Work request: In the listing below, write out exactly each line from the first through the one containing "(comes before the".

§

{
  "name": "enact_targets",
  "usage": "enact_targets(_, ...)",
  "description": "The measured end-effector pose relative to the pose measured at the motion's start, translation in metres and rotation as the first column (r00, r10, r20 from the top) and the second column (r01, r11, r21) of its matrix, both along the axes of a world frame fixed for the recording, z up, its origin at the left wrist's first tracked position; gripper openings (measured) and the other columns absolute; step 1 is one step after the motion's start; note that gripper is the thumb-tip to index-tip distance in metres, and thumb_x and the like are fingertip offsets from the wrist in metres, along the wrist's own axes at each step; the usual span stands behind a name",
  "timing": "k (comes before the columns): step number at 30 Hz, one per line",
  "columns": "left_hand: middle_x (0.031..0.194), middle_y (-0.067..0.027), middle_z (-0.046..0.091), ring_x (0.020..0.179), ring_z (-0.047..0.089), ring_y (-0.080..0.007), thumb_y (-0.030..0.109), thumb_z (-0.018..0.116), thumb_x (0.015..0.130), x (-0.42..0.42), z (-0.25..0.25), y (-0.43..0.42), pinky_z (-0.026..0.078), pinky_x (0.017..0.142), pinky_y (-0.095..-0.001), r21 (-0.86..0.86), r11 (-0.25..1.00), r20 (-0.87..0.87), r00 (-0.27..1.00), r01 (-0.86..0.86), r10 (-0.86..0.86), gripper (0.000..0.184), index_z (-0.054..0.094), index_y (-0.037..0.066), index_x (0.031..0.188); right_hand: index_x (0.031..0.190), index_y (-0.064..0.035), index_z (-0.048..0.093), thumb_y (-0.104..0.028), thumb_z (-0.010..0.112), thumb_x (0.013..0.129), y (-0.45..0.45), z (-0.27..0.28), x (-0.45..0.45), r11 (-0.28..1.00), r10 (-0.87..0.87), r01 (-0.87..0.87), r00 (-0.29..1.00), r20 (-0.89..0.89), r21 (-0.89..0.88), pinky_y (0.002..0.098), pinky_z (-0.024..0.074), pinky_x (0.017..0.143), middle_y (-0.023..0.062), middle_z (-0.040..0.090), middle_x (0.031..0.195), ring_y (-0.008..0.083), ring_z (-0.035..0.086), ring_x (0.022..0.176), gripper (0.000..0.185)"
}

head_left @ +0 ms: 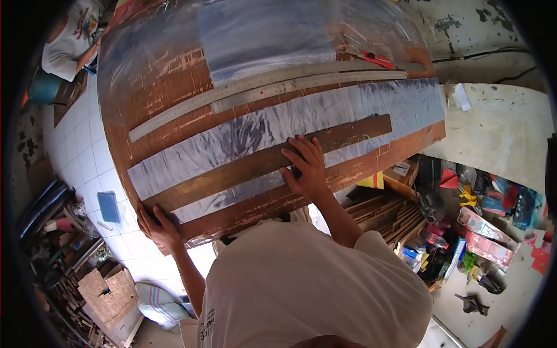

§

Output of the task:
{
  "name": "enact_targets",
  "usage": "enact_targets(_, ...)",
  "description": "The measured end-effector pose relative to the pose measured at the motion's start, translation in metres and rotation as the first column (r00, r10, r20 from the top) and the second column (r01, r11, r21) of its matrix, both along the axes of a world frame fixed for the recording, z up, its origin at the left wrist's first tracked position; gripper openings (measured) and the other columns absolute; step 1 is one step after the motion's start; note that gripper is the thumb-tip to index-tip distance in metres, and thumb_x and the like are fingertip offsets from the wrist in metres, along the wrist's own axes at each step; the usual span stands behind a name",
  "timing": "k (comes before the columns): step number at 30 Hz, one per line",

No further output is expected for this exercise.